Read The Keepers of the House Online
Authors: Shirley Ann Grau
Mrs. Locke, whose husband was a partner in the drugstore, clucked nervously. “White trash will be the death of the South. Dear, dear!”
“It wasn’t all trash,” I said. “Which of you had husbands home that night?”
A quick breathing silence, and Mrs. Holloway said: “Well, it was dreadful, but it’s over.”
As she turned back to her silver coffeepot, I interrupted. “It’s not over. It’s my turn.”
For a moment I caught sight of the granddaughter’s face. “I’m sorry, honey,” I said to her, “I’m ruining your party, but it really wasn’t given for you anyway.” Her mouth popped open, but nothing came out, no sound at all. I gave her a quick smile. “Your grandmother really should have explained to you. …” I took a deep breath. “You listen now, and you tell your husbands. You bring them a message from me. The Howlands were the first ones here, back when it was Indian country, and you set out your dogs at night, and you barred your doors against them, and went about daytimes with a rifle. It’s still Howland country. I’m taking it back.”
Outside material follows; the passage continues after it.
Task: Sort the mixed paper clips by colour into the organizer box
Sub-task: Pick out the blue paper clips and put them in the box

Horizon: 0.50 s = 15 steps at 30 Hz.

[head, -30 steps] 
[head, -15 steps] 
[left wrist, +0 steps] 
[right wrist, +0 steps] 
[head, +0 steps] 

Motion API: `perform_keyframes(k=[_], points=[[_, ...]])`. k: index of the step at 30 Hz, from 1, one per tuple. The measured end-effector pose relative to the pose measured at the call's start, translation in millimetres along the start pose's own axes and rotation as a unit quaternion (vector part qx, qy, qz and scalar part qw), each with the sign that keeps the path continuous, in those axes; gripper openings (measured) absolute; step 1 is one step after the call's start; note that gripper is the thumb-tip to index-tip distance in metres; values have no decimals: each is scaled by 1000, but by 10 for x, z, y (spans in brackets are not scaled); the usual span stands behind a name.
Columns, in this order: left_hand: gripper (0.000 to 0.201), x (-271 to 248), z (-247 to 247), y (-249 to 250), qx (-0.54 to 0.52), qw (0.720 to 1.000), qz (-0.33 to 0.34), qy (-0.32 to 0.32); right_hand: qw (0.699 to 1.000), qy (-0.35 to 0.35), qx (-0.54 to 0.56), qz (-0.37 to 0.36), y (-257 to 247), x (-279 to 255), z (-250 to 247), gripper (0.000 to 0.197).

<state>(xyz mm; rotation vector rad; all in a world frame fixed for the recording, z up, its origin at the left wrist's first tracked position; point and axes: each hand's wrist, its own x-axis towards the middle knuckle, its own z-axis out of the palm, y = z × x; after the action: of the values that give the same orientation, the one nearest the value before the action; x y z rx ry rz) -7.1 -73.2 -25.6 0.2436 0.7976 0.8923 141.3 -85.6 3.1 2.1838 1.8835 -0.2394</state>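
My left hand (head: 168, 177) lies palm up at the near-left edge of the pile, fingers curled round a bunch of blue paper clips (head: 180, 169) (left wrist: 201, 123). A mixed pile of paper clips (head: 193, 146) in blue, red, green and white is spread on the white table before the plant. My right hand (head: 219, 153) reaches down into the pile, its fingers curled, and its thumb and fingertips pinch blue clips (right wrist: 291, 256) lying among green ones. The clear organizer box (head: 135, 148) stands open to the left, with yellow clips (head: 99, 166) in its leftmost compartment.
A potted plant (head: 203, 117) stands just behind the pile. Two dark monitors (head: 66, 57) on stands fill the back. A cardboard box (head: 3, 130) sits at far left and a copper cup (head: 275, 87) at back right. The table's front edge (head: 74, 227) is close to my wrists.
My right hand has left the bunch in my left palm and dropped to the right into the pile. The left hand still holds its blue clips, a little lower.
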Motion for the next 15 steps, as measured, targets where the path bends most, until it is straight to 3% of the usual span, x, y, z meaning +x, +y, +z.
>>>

They clucked then, all of them, nervously, and the fruitcake smell of the house was overpowering.
“There’s precious little around here that didn’t belong to Will Howland, one way or the other. Only you forgot. But watch now, and you’ll be seeing it shrink together, you’ll be seeing Madison City go back to what it was thirty years ago. Maybe my son will build it back, I won’t.”
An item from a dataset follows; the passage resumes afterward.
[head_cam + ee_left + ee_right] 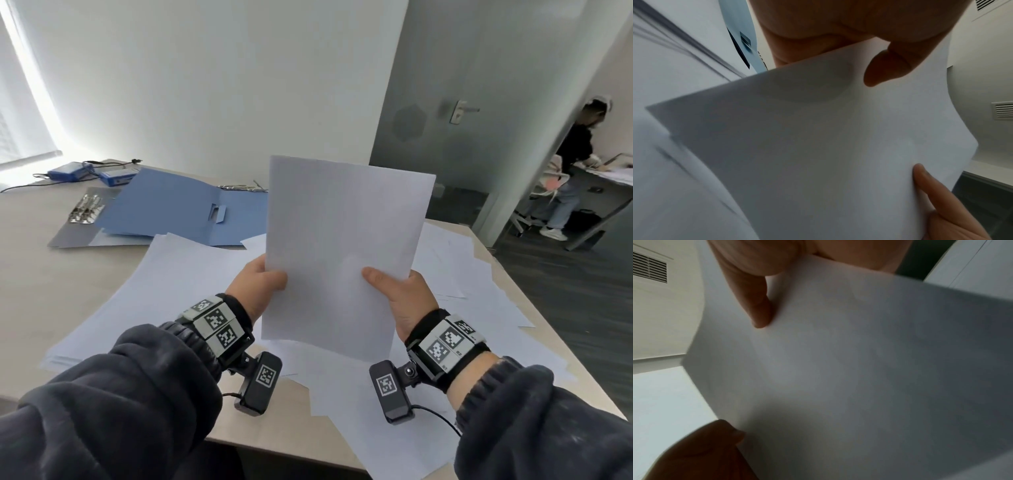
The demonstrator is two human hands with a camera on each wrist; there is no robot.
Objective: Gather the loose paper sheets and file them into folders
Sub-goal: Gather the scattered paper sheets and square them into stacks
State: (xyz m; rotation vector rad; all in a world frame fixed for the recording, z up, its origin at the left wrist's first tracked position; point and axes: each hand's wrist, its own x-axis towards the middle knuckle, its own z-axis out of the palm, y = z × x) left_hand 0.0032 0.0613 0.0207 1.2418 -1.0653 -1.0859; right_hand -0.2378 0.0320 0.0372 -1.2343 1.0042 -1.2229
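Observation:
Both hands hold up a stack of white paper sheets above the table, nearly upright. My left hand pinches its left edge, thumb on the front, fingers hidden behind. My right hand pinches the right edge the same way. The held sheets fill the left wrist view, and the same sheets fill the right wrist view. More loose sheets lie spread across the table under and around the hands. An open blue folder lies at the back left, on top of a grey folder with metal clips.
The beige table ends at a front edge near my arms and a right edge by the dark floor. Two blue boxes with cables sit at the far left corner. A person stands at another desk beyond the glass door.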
A nervous titter again. Did they understand what I was saying? Had it gotten through the warmth of sherry? Or would it take a while? Would they understand only after I was gone? I would make them. And now.
“I just closed the hotel,” I said. “That’s a start. Didn’t you hear the hammer sealing it up? Did you drive right by without noticing?
I caught sight of Jean Bannister’s face. It looked frozen and stiff. She understands, I thought; she is the brightest and so she understands and she is trying not to let herself believe. Because she has a new expensive coat and her husband’s trucking business has just begun to make money.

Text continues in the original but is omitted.